**PROBLEM TO SOLVE**
Starting at the line with "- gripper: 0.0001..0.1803" and going on through the line with "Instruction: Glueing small", reproduce each line in the records below exactly and nothing more.

INPUT MATERIAL START

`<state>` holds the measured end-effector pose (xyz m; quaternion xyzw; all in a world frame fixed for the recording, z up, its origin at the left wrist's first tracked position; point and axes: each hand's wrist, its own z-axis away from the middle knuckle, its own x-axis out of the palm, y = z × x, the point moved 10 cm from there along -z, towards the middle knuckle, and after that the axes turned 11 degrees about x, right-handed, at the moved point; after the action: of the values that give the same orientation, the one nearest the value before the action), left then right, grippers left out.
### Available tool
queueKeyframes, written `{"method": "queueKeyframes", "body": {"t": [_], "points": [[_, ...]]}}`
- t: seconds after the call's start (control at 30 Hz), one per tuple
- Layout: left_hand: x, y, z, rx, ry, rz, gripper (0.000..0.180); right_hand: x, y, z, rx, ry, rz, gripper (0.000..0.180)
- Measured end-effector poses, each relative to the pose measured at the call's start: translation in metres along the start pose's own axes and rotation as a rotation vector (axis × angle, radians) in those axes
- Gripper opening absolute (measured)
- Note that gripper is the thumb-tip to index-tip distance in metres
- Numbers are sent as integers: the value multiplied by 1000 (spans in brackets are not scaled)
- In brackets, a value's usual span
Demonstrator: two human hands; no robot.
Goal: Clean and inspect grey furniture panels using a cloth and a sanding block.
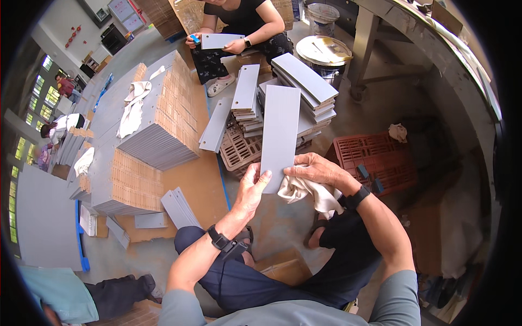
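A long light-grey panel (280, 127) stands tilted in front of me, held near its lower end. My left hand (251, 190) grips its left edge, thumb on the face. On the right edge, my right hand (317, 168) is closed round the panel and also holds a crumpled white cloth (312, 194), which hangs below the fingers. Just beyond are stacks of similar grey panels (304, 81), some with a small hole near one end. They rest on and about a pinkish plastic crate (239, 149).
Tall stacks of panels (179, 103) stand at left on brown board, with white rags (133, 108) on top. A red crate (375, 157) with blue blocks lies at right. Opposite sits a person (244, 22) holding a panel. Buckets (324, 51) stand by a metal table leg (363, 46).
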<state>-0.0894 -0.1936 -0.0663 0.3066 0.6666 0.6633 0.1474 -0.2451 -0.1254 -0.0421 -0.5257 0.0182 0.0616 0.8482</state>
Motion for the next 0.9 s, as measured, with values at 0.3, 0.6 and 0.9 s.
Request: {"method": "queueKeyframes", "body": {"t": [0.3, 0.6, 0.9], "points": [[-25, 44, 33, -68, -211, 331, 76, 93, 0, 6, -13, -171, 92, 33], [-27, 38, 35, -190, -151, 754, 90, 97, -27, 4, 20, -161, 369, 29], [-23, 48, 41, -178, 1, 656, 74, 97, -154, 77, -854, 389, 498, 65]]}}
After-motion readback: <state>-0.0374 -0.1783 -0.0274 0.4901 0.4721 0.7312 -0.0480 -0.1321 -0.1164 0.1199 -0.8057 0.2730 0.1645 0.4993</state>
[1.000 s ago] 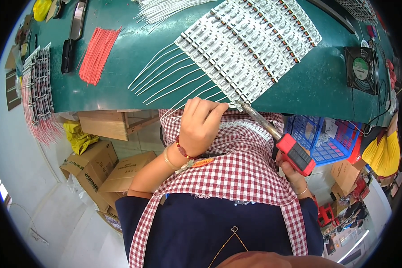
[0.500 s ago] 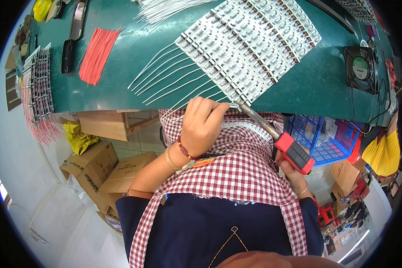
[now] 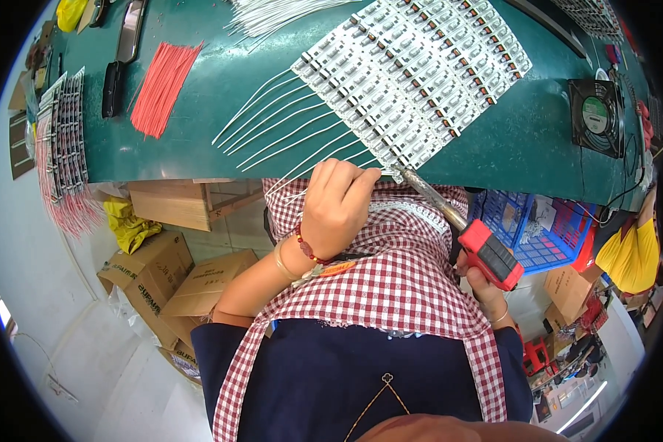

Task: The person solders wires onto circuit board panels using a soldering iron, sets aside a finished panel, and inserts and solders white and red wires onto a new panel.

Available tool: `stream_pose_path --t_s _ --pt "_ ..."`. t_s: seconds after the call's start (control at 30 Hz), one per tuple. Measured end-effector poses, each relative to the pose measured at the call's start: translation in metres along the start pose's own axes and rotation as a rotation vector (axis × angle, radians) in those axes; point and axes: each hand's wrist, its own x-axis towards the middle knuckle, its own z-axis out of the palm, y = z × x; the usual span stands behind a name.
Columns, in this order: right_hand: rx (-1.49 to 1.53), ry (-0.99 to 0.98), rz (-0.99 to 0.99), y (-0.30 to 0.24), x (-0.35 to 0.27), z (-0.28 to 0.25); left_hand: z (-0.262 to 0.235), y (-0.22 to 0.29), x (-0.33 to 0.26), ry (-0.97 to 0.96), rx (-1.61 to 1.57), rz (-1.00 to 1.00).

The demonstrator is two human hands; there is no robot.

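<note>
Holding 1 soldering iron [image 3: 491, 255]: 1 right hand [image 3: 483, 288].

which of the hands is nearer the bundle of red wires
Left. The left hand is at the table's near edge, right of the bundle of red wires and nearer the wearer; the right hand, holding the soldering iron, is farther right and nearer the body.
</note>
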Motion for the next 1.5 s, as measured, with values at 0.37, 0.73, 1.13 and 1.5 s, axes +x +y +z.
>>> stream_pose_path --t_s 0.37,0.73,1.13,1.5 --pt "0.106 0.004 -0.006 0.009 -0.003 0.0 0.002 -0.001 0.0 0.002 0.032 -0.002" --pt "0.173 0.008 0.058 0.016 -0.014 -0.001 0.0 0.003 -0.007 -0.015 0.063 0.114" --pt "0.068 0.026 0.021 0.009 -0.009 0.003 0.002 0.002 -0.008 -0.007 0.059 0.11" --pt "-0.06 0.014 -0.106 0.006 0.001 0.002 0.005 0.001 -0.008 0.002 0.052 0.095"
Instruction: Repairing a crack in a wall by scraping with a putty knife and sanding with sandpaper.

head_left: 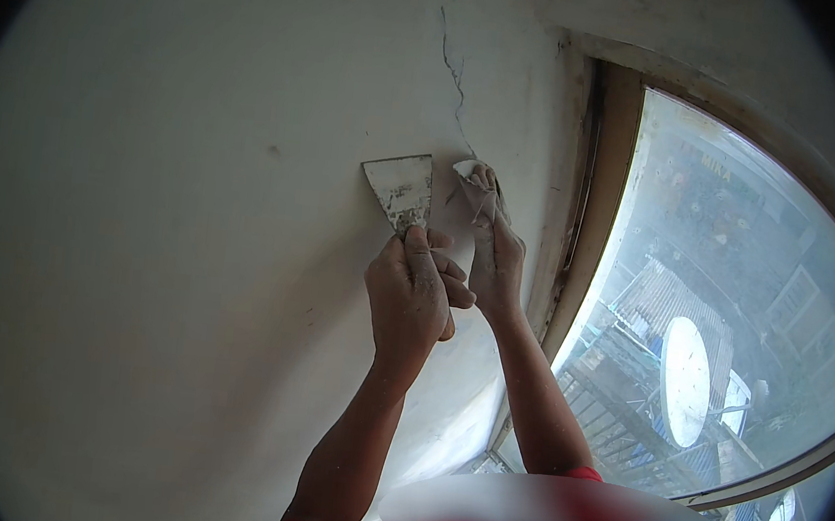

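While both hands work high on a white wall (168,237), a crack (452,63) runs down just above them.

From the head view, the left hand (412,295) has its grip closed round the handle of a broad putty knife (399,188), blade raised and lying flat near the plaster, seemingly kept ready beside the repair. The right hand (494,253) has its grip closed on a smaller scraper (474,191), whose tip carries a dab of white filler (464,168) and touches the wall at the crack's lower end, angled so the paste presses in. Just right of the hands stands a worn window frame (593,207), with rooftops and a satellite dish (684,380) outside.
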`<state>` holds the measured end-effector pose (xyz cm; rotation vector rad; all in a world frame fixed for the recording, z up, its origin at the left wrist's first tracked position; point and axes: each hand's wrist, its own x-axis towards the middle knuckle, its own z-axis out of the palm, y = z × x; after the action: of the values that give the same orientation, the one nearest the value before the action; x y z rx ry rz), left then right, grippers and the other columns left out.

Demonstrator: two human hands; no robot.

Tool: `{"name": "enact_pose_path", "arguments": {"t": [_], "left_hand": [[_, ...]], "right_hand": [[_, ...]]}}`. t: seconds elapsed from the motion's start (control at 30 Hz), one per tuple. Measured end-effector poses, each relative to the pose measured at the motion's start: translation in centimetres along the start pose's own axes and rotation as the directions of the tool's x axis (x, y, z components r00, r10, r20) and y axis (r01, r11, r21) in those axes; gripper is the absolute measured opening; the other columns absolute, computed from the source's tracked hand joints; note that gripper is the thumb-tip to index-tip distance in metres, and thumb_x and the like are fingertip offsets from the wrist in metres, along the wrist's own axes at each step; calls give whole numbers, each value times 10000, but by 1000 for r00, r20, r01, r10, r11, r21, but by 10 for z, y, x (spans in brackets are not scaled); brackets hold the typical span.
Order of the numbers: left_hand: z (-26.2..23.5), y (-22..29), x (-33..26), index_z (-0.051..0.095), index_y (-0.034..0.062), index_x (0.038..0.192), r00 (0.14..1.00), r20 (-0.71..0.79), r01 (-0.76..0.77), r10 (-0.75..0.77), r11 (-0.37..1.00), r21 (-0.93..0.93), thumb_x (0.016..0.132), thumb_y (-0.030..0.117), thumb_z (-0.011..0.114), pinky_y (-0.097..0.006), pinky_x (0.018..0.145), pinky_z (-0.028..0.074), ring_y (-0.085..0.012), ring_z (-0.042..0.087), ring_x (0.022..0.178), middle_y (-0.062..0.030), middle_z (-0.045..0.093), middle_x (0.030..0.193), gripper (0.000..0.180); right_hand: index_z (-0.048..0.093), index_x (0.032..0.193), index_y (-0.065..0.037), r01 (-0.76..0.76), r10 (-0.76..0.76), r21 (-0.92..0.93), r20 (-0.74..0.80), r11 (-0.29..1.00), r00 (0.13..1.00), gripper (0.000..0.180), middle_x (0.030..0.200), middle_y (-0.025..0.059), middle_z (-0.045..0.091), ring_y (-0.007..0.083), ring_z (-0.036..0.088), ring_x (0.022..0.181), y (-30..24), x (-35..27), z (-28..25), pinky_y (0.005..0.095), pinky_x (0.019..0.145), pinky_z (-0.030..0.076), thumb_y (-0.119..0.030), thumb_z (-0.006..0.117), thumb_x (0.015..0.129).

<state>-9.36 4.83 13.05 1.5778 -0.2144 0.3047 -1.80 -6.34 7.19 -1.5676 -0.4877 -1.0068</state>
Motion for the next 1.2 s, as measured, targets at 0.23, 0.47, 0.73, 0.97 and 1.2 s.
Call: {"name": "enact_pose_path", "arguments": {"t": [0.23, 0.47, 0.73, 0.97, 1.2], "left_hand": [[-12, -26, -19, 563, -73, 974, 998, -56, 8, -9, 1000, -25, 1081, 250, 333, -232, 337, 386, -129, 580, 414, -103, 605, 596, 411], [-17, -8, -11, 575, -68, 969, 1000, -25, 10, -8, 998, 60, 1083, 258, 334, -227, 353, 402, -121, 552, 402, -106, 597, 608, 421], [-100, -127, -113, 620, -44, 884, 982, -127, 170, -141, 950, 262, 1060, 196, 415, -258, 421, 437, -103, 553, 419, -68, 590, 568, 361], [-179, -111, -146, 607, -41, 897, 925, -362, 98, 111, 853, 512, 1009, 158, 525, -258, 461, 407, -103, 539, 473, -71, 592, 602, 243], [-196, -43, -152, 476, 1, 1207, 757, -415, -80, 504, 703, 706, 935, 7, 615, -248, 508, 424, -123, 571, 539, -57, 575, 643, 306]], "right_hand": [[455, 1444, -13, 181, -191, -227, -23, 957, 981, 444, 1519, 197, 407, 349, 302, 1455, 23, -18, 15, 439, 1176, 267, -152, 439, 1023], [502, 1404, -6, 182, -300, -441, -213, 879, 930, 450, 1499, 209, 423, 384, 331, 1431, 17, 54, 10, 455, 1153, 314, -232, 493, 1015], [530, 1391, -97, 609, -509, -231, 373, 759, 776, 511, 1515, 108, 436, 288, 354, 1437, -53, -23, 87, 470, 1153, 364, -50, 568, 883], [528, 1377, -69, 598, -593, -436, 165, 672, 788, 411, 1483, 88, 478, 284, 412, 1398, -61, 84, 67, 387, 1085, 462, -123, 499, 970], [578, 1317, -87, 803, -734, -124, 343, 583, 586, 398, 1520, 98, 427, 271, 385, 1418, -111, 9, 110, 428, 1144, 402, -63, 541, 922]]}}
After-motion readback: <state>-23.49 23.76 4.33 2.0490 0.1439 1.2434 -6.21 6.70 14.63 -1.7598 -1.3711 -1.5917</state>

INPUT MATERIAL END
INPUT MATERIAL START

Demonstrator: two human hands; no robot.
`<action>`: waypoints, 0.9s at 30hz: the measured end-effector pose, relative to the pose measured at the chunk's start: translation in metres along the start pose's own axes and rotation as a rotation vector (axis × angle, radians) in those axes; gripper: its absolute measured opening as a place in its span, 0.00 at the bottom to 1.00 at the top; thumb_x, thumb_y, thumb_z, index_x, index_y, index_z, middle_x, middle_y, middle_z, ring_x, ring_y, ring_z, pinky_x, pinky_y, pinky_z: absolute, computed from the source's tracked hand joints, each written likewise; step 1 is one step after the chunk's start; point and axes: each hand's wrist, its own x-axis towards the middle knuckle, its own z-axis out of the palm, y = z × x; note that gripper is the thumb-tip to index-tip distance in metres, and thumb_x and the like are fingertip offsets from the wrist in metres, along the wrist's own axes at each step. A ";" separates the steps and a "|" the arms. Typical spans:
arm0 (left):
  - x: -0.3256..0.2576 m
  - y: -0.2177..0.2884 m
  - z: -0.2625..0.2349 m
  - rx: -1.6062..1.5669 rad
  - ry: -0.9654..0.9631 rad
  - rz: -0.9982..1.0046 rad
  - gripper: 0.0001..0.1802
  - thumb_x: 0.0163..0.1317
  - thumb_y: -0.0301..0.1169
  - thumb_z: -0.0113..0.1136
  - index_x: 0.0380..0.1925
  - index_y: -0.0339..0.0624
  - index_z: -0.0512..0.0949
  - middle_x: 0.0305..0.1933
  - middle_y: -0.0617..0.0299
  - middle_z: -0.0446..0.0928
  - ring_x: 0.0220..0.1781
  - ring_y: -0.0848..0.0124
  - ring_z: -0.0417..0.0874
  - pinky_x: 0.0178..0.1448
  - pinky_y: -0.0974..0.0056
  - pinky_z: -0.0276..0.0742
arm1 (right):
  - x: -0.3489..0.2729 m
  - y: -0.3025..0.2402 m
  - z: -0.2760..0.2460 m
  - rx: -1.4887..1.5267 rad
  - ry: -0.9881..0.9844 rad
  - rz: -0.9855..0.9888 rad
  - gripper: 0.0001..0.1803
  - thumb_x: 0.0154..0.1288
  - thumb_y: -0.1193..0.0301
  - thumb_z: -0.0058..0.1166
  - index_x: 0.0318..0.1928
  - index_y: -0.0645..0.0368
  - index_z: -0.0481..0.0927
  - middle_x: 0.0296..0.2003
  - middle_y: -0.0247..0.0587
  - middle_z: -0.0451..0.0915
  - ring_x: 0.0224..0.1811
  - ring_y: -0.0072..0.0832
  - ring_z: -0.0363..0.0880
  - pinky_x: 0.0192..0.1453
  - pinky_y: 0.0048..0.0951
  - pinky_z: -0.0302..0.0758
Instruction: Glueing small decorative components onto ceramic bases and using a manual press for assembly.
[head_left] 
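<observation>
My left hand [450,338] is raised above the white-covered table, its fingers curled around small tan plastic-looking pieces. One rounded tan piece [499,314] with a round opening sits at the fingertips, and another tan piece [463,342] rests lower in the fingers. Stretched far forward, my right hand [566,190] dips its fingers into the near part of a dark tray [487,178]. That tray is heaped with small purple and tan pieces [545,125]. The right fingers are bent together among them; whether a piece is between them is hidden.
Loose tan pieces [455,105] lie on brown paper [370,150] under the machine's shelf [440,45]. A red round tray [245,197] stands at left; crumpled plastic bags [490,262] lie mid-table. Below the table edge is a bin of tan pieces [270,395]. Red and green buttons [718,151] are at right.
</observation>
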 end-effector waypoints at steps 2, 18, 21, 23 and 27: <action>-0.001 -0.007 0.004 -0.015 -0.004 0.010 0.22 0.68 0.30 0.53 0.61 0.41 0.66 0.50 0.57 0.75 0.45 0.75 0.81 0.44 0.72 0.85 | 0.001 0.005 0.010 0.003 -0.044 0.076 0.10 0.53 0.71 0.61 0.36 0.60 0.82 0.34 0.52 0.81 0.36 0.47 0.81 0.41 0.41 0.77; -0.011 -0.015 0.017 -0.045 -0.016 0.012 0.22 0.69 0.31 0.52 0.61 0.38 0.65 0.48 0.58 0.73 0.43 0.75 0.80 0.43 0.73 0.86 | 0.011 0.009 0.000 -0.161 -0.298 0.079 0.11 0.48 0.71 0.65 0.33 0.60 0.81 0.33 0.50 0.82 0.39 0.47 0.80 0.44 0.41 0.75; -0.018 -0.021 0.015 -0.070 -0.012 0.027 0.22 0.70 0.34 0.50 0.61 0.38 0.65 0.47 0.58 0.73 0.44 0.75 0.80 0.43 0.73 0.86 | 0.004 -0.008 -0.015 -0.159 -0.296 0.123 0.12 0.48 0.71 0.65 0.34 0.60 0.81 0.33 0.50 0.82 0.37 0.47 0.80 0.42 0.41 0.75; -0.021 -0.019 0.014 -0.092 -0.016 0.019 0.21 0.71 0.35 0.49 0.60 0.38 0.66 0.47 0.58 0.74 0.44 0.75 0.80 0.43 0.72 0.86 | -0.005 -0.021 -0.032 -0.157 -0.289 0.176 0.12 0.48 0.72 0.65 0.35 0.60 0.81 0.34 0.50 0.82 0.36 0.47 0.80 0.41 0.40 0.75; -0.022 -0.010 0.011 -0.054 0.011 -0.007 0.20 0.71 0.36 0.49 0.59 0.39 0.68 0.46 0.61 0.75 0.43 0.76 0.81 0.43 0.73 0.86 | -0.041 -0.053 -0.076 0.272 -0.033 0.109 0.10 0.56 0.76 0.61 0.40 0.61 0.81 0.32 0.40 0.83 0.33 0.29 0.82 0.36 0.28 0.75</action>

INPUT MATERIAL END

**SOLUTION FOR THIS TASK**
  - gripper: 0.0001..0.1803
  - thumb_x: 0.0154..0.1288
  - thumb_y: -0.1193..0.0301
  - thumb_z: -0.0058..0.1166
  - index_x: 0.0318..0.1928
  - index_y: -0.0645..0.0368
  - index_z: -0.0481..0.0927
  - middle_x: 0.0296..0.2003
  - middle_y: -0.0247..0.0587
  - middle_z: -0.0451..0.0915
  - ring_x: 0.0224..0.1811
  - ring_y: -0.0072..0.0832
  - ring_z: -0.0363..0.0880
  - pinky_x: 0.0192..0.1453
  - pinky_y: 0.0048..0.0951
  - pinky_z: -0.0302..0.0758
Instruction: Glueing small decorative components onto ceramic bases and using a manual press for assembly.

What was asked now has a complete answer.